**Task brief**
What's required is a verbatim printout of all the data.

**Data provided**
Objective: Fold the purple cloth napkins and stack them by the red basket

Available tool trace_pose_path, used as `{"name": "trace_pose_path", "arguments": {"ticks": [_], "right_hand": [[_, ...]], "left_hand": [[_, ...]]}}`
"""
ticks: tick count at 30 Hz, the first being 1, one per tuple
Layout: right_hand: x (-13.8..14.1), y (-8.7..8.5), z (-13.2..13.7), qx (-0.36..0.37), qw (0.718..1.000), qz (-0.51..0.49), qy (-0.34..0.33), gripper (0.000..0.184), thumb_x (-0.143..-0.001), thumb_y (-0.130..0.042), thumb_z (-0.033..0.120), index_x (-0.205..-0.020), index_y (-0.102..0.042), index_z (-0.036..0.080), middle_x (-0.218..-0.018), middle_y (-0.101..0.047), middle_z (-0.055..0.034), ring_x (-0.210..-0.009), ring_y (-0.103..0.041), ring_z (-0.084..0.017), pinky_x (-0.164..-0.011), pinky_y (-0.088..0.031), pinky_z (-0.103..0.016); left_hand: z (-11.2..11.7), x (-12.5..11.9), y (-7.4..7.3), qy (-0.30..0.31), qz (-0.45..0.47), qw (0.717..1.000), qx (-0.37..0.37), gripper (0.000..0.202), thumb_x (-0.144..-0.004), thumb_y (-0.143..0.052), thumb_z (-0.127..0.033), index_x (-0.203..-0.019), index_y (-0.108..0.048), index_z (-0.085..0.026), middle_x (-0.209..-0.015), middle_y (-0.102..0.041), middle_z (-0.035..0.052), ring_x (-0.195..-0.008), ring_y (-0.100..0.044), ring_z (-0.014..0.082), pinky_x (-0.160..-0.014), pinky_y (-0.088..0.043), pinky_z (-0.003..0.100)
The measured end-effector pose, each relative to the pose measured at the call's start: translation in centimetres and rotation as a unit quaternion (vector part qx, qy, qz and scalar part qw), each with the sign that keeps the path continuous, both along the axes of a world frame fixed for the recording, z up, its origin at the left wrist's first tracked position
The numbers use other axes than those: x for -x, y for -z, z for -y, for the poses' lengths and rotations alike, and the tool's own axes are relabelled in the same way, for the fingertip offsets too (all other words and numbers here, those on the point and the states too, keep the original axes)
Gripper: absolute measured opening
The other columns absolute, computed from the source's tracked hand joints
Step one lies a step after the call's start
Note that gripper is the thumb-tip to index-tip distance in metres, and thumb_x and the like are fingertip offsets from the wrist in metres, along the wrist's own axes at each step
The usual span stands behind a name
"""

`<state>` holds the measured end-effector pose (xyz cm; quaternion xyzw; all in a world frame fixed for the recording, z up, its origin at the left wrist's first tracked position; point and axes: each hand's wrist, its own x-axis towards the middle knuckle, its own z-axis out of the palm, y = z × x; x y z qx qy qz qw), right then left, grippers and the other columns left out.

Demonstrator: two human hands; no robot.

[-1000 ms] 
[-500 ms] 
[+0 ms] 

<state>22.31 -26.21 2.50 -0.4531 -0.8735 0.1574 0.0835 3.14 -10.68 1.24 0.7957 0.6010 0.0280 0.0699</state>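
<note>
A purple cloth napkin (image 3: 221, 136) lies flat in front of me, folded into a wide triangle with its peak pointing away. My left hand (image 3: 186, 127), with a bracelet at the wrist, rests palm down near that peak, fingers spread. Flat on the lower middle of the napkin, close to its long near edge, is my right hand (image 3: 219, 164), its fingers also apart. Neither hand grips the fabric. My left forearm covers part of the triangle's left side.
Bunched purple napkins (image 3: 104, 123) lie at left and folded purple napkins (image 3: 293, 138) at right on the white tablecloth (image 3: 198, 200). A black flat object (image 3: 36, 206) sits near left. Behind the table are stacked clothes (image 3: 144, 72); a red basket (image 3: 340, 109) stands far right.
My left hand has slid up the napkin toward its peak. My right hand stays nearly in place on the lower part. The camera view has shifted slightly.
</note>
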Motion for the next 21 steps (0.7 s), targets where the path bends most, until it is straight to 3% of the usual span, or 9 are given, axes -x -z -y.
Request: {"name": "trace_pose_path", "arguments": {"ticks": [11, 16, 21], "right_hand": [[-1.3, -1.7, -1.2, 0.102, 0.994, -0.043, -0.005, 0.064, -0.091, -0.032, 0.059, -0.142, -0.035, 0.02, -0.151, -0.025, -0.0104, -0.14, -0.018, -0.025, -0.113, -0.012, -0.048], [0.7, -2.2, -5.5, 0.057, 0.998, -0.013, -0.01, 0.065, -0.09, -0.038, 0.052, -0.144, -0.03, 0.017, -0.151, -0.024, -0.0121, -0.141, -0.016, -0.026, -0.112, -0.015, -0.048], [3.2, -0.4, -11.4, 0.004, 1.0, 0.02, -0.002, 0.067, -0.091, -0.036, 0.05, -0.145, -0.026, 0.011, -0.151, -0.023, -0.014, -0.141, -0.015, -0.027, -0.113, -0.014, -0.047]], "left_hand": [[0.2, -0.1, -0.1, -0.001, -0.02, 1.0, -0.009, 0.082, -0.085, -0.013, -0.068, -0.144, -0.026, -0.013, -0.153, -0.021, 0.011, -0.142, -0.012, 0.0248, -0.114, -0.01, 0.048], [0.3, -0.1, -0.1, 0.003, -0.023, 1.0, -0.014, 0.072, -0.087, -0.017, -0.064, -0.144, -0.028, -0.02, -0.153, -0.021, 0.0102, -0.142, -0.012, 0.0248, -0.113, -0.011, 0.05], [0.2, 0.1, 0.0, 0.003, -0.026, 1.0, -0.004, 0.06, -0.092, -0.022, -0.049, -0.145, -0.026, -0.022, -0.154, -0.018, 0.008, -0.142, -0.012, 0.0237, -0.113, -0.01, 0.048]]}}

**Result of the task**
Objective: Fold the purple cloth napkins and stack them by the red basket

Available tool trace_pose_path, used as `{"name": "trace_pose_path", "arguments": {"ticks": [_], "right_hand": [[_, ...]], "left_hand": [[_, ...]]}}`
"""
ticks: tick count at 30 Hz, the first being 1, one per tuple
Layout: right_hand: x (-13.8..14.1), y (-8.7..8.5), z (-13.2..13.7), qx (-0.36..0.37), qw (0.718..1.000), qz (-0.51..0.49), qy (-0.34..0.33), gripper (0.000..0.184), thumb_x (-0.143..-0.001), thumb_y (-0.130..0.042), thumb_z (-0.033..0.120), index_x (-0.205..-0.020), index_y (-0.102..0.042), index_z (-0.036..0.080), middle_x (-0.218..-0.018), middle_y (-0.101..0.047), middle_z (-0.055..0.034), ring_x (-0.210..-0.009), ring_y (-0.103..0.041), ring_z (-0.084..0.017), pinky_x (-0.164..-0.011), pinky_y (-0.088..0.031), pinky_z (-0.103..0.016); left_hand: z (-11.2..11.7), x (-12.5..11.9), y (-7.4..7.3), qy (-0.30..0.31), qz (-0.45..0.47), qw (0.717..1.000), qx (-0.37..0.37), gripper (0.000..0.202), thumb_x (-0.144..-0.004), thumb_y (-0.143..0.052), thumb_z (-0.127..0.033), index_x (-0.203..-0.019), index_y (-0.108..0.048), index_z (-0.085..0.026), middle_x (-0.209..-0.015), middle_y (-0.102..0.041), middle_z (-0.035..0.052), ring_x (-0.195..-0.008), ring_y (-0.100..0.044), ring_z (-0.014..0.082), pinky_x (-0.160..-0.014), pinky_y (-0.088..0.043), pinky_z (-0.003..0.100)
The measured end-effector pose, each relative to the pose measured at the call's start: translation in centimetres and rotation as a unit quaternion (vector part qx, qy, qz and scalar part qw), each with the sign that keeps the path continuous, both along the axes of a world frame fixed for the recording, z up, its origin at the left wrist's first tracked position
The numbers use other axes than those: x for -x, y for -z, z for -y, for the poses' lengths and rotations alike, and the tool's own axes are relabelled in the same way, for the fingertip offsets too (all other words and numbers here, those on the point and the states too, keep the original axes)
Gripper: absolute measured opening
The other columns absolute, computed from the source's tracked hand joints
Step one lies a step after the call's start
Note that gripper is the thumb-tip to index-tip distance in metres, and thumb_x and the like are fingertip offsets from the wrist in metres, along the wrist's own axes at each step
The usual span stands behind a name
"""

`<state>` holds the measured end-effector pose (xyz cm; quaternion xyzw; all in a world frame fixed for the recording, z up, its origin at the left wrist's first tracked position; point and axes: each hand's wrist, its own x-axis towards the middle knuckle, its own z-axis out of the palm, y = z × x; x y z qx qy qz qw), right then left, grippers and the other columns left out.

Demonstrator: two human hands; no robot.

[-1000 ms] 
[-500 ms] 
[+0 ms] 

<state>22.31 -26.21 2.50 -0.4531 -0.8735 0.1574 0.0835 3.14 -10.68 1.24 0.7957 0.6010 0.0280 0.0699</state>
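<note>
A purple cloth napkin (image 3: 221, 136) lies flat in front of me, folded into a wide triangle with its peak pointing away. My left hand (image 3: 186, 127), with a bracelet at the wrist, rests palm down near that peak, fingers spread. Flat on the lower middle of the napkin, close to its long near edge, is my right hand (image 3: 219, 164), its fingers also apart. Neither hand grips the fabric. My left forearm covers part of the triangle's left side.
Bunched purple napkins (image 3: 104, 123) lie at left and folded purple napkins (image 3: 293, 138) at right on the white tablecloth (image 3: 198, 200). A black flat object (image 3: 36, 206) sits near left. Behind the table are stacked clothes (image 3: 144, 72); a red basket (image 3: 340, 109) stands far right.
My left hand has slid up the napkin toward its peak. My right hand stays nearly in place on the lower part. The camera view has shifted slightly.
</note>
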Motion for the next 21 steps (0.7 s), targets where the path bends most, until it is straight to 3% of the usual span, or 9 are given, axes -x -z -y.
Request: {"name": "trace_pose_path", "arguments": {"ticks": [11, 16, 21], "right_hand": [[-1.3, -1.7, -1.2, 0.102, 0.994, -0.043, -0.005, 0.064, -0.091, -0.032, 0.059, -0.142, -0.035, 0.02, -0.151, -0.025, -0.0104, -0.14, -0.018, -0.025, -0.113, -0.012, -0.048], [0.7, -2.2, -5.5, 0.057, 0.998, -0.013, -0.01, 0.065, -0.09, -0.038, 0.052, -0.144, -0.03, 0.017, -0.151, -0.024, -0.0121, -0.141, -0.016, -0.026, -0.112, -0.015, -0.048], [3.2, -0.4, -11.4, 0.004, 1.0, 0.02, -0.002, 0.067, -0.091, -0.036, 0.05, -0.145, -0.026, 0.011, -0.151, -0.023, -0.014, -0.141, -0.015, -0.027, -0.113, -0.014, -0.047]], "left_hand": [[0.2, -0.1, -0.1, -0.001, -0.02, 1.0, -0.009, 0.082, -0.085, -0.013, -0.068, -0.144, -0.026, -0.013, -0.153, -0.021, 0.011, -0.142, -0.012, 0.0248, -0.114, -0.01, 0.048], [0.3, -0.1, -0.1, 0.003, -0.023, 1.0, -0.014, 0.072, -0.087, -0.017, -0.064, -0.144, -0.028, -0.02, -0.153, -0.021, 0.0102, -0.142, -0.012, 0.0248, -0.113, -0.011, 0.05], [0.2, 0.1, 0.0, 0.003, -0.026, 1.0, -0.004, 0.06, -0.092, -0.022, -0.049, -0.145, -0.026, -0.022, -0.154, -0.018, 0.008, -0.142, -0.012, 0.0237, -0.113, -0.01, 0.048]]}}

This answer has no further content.